What to produce |
This exercise calls for every line of the listing below that contains the word "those".
──────
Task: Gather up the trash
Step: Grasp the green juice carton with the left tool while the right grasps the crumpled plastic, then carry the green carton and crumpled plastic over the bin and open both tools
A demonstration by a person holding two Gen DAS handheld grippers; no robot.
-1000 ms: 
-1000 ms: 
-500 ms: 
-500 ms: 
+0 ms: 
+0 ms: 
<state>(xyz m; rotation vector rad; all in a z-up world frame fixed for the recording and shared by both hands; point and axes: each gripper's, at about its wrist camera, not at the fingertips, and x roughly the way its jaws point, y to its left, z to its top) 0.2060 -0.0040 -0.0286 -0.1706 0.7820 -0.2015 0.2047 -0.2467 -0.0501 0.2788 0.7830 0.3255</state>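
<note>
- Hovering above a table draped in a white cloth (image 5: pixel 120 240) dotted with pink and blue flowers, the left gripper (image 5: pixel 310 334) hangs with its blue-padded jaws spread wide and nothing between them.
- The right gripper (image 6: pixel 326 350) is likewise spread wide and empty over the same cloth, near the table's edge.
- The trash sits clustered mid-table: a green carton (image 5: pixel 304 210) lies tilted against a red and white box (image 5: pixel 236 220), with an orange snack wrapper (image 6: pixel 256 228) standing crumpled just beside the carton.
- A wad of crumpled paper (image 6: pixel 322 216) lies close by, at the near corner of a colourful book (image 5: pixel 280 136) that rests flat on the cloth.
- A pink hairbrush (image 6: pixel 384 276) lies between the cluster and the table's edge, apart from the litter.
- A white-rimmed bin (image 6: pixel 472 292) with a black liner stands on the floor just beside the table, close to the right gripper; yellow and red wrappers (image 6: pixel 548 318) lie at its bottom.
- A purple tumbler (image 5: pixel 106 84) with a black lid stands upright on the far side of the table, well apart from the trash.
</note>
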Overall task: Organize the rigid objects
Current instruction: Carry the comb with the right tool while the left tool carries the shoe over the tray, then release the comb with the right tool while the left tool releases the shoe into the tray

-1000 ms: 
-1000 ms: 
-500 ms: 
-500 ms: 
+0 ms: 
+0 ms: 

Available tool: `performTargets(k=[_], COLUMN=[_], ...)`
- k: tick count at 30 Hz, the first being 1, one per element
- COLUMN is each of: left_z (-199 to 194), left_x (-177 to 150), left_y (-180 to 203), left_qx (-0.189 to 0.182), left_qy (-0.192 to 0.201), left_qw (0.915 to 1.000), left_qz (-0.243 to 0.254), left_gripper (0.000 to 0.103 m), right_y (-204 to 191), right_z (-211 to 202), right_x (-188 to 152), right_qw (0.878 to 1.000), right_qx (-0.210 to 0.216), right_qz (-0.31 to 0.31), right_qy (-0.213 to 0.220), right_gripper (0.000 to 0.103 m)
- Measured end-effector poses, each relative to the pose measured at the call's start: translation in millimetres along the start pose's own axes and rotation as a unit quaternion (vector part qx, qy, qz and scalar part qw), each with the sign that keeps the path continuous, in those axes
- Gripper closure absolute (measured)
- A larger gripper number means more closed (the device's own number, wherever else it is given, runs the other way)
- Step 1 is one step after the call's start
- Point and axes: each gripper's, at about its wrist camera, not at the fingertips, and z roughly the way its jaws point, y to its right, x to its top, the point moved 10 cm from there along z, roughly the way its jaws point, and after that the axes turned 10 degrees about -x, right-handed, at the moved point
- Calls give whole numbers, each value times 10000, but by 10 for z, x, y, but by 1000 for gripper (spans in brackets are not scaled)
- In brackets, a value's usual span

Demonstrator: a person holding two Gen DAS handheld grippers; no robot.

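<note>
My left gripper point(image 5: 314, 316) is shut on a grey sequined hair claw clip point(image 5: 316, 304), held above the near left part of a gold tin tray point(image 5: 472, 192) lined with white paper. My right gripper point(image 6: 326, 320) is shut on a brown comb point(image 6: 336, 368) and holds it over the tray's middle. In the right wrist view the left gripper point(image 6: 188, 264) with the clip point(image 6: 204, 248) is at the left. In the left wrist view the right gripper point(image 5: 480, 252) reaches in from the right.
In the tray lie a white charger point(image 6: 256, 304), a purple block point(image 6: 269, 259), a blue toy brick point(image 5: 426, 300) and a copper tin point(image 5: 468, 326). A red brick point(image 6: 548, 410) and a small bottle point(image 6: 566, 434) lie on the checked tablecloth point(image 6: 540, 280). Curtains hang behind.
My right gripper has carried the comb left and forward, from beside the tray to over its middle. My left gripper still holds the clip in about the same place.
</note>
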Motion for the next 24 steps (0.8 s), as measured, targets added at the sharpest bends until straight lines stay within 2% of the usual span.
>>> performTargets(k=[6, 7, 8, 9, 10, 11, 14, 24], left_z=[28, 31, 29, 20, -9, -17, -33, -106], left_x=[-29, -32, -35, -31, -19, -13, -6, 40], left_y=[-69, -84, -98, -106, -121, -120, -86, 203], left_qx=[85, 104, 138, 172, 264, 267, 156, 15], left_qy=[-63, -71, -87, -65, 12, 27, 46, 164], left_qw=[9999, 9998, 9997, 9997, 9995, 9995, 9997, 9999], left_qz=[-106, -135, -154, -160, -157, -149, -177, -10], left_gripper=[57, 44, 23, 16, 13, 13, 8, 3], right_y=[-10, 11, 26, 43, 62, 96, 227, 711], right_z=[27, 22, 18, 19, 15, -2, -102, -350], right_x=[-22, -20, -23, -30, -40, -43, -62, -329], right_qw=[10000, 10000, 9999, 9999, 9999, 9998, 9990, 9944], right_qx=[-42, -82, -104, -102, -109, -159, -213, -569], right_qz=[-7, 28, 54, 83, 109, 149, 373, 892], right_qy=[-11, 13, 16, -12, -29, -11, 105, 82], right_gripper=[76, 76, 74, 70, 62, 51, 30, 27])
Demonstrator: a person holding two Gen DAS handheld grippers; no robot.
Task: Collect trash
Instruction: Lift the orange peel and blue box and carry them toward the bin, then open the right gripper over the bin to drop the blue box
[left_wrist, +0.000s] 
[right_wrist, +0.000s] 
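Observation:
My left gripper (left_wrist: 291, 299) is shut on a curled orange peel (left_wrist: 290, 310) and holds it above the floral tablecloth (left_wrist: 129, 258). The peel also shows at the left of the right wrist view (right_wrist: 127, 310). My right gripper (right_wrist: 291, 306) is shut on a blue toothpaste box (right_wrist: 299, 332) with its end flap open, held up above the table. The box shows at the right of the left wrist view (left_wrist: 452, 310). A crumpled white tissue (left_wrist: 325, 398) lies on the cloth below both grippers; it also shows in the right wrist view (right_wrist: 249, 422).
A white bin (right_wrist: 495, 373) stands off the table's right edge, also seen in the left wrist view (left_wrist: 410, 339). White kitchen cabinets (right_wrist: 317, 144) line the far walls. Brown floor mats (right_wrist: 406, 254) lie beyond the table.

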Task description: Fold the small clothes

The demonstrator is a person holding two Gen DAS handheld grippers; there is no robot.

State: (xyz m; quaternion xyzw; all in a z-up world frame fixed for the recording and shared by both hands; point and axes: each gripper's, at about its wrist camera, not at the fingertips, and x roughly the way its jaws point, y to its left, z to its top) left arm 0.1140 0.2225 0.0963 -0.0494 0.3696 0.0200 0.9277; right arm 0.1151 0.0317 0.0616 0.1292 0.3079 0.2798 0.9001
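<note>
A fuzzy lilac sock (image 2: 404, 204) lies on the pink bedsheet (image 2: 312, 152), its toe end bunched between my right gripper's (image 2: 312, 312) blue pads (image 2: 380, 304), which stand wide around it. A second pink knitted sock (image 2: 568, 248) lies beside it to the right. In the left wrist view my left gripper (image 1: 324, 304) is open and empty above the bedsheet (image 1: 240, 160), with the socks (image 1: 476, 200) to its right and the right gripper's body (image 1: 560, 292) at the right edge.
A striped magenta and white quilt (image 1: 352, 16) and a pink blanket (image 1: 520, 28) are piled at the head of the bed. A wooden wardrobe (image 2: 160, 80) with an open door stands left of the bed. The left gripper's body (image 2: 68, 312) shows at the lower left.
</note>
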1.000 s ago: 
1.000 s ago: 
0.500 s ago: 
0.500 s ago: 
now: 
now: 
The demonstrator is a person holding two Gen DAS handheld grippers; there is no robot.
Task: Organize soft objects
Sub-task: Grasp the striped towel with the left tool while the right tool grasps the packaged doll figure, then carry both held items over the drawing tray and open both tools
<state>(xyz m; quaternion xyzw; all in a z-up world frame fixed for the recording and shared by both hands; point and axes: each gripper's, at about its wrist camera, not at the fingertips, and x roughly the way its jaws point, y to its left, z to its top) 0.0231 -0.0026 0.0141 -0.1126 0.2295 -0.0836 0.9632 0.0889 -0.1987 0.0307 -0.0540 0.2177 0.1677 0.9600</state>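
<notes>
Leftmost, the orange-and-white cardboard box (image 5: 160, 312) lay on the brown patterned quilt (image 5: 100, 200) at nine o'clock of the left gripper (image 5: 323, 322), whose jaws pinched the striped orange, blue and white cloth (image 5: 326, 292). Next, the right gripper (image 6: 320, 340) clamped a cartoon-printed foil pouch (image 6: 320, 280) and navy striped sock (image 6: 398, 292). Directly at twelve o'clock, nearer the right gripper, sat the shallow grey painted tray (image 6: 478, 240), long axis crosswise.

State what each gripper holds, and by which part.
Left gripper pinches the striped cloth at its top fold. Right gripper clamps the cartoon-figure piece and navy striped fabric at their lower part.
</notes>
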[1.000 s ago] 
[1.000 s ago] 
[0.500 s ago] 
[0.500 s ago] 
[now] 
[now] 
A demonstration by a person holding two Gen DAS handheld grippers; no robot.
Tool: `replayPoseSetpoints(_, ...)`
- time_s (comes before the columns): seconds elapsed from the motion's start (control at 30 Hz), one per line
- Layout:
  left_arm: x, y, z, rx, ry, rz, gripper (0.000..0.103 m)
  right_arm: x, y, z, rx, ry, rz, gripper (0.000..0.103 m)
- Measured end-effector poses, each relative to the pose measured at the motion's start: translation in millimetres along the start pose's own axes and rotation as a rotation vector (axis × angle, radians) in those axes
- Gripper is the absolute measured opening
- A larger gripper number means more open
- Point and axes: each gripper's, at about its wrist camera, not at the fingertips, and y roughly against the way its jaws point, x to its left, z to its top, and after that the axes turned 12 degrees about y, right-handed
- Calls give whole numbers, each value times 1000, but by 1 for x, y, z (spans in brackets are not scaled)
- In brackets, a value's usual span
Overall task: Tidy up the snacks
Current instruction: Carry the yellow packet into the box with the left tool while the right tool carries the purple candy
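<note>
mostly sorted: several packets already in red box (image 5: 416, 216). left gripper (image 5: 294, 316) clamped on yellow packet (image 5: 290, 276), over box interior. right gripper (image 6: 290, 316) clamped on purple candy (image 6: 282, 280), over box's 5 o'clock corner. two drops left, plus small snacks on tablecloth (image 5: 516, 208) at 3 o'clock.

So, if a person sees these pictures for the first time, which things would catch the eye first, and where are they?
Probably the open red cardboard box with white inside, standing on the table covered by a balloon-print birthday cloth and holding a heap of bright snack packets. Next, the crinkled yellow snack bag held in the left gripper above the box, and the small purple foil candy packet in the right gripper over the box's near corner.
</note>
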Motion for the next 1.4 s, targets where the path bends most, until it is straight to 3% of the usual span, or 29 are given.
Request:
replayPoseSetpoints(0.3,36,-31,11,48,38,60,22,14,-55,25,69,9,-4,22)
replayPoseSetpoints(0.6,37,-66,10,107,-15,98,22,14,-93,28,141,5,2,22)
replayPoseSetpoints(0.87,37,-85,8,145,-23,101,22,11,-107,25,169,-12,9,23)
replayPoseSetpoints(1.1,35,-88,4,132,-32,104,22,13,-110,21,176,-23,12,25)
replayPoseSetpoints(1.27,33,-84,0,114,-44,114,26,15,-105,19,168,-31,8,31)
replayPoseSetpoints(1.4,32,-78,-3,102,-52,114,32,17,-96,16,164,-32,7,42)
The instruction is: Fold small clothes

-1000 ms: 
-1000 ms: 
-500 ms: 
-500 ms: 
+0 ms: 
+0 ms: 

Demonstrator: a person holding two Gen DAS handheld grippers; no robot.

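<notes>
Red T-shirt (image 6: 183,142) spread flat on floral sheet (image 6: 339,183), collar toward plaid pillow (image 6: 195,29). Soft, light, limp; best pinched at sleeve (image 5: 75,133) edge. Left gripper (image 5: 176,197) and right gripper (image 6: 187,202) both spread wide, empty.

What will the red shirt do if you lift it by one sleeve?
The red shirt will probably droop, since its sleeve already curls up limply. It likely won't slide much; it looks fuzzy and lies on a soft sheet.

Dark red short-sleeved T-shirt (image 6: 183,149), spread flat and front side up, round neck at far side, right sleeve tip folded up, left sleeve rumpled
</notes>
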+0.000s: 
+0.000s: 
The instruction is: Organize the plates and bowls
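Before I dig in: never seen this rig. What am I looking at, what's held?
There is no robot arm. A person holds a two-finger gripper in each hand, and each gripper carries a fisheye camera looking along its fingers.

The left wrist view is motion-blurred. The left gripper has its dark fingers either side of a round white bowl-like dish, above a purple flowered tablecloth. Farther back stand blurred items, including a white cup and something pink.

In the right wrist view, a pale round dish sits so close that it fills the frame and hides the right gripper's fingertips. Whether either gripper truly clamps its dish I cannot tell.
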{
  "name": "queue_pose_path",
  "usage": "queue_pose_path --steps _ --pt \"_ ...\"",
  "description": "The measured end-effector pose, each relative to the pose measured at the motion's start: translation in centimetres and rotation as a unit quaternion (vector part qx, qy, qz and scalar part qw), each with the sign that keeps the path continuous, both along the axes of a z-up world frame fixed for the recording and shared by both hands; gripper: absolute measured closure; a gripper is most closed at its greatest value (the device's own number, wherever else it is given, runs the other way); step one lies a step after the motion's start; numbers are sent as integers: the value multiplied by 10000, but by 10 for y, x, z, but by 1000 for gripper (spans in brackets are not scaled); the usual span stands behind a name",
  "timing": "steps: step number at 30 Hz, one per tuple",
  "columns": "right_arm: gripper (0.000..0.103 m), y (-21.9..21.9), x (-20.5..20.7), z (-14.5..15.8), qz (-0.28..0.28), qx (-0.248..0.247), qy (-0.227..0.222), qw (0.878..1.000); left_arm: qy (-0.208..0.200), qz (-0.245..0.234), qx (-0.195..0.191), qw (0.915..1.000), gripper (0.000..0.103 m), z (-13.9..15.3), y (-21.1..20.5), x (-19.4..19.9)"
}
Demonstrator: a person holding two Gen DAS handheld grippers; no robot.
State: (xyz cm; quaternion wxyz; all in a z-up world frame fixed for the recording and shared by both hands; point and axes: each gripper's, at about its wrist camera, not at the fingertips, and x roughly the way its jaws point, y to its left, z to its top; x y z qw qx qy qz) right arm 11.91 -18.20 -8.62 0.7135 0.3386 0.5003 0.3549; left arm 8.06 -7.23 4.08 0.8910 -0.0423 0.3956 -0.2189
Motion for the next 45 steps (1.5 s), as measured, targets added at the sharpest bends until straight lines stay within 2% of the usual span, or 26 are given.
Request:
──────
Result |
- Measured end-effector poses, each relative to the pose measured at the call's start: translation in millimetres along the start pose's own axes and rotation as a unit quaternion (vector part qx, qy, qz and scalar part qw), each with the sign that keeps the path continuous, in those axes
- Measured end-effector poses, each relative to the pose measured at the motion's start: translation in millimetres along the start pose's own axes and rotation as a rotation vector (axis × angle, radians) in those axes

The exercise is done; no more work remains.